Une radiographie confirmative des maîtres cônes de gutta-percha (DENTSPLY Maillefer) mis en place a été prise (Fig. 7), puis les canaux ont été séchés avec des pointes en papier (Roeko).

L’obturation a été réalisée par une technique hybride faisant intervenir une condensation latérale à froid, pour combler les 4 mm de la partie apicale. Ensuite, l’embout du système B a été inséré dans le canal sur une distance mesurant 4 mm de moins que la longueur de travail. L’obturation rétrograde a été réalisée au moyen d’une pièce à main Extruder du système d’obturation Elements. Le ciment de scellement TopSeal (DENTSPLY Maillefer), utilisé comme matériau d’obturation, a été mis en place par petits ajouts individuels de 2 mm, afin de réduire la contraction du produit. Pendant l’obturation rétrograde, je pouvais observer le comblement de l’isthme avec la gutta-percha (Fig. 8), ce qui est le résultat attendu. Des restes de tissu laissés dans l’isthme auraient pu mener à un échec. Après l’obturation, l’excès de matériau de scellement a été éliminé de la chambre pulpaire avec de l’alcool à 96 % (Fig. 9). Le ciment Fuji IX GP Fast A2 (GC Europe) a ensuite été utilisé, pour élaborer une restauration provisoire.

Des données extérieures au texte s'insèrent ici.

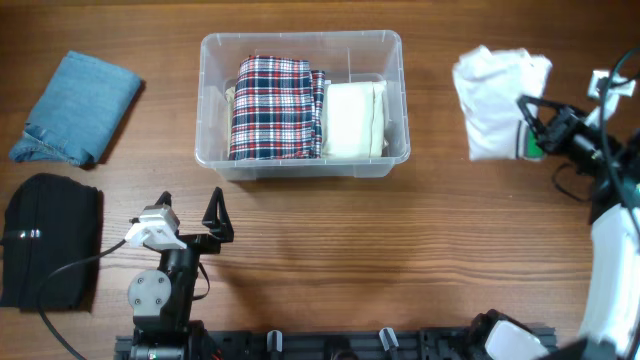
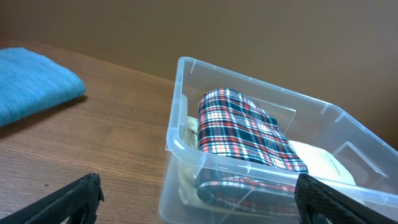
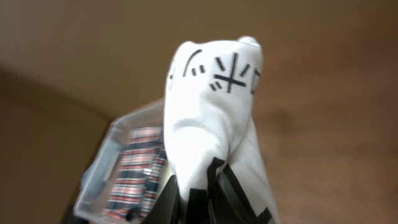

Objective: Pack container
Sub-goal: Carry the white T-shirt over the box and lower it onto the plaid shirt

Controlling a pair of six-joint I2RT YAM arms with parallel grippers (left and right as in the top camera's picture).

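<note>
The clear plastic container (image 1: pixel 301 42) stands at the table's middle back. It holds a folded plaid cloth (image 1: pixel 273 107) on the left and a folded cream cloth (image 1: pixel 353 119) on the right. It also shows in the left wrist view (image 2: pixel 186 146) and the right wrist view (image 3: pixel 99 171). My right gripper (image 1: pixel 530 122) is shut on a white cloth (image 1: pixel 495 90) with black markings (image 3: pixel 214 112) and holds it lifted, right of the container. My left gripper (image 1: pixel 190 222) is open and empty in front of the container's left corner.
A folded blue denim cloth (image 1: pixel 78 108) lies at the back left, also in the left wrist view (image 2: pixel 31 93). A folded black cloth (image 1: pixel 48 240) lies at the front left.
</note>
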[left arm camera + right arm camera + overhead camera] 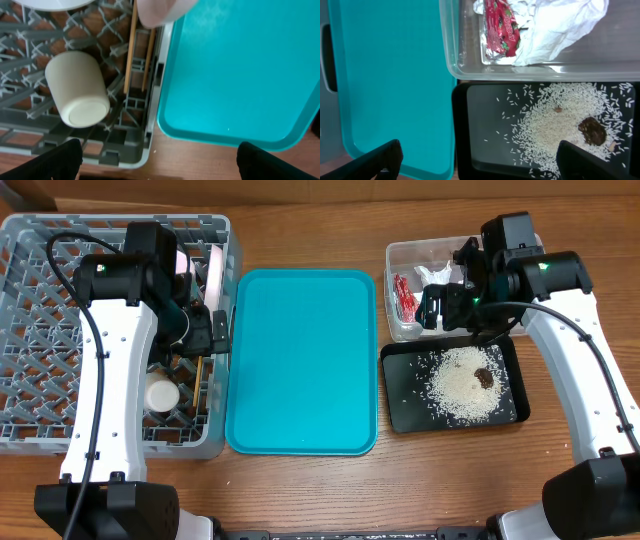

Les dernières radiographies (Fig. 10) ont été prises et, après avoir été informée d’une possible gêne postopératoire, la patiente est retournée chez elle, munie d’une prescription d’ibuprofène 400 mg.

Conclusion

L’endodontie a connu plusieurs révolutions technologiques par le passé, notamment l’isolement par une digue de caoutchouc, le nettoyage à l’hypochlorite de sodium (NaOCl) et la mise en forme par les instruments rotatifs. Aujourd’hui, nous nous appuyons encore sur ces principes et nous les développons davantage, afin de faciliter le traitement, le rendre plus sûr et parvenir à des résultats beaucoup plus favorables.

Note de la rédaction : une liste des références est disponible auprès de l’auteur.
Cet article est paru dans le magazine DT Study Club, Vol.2, numéro 2, juin 2014.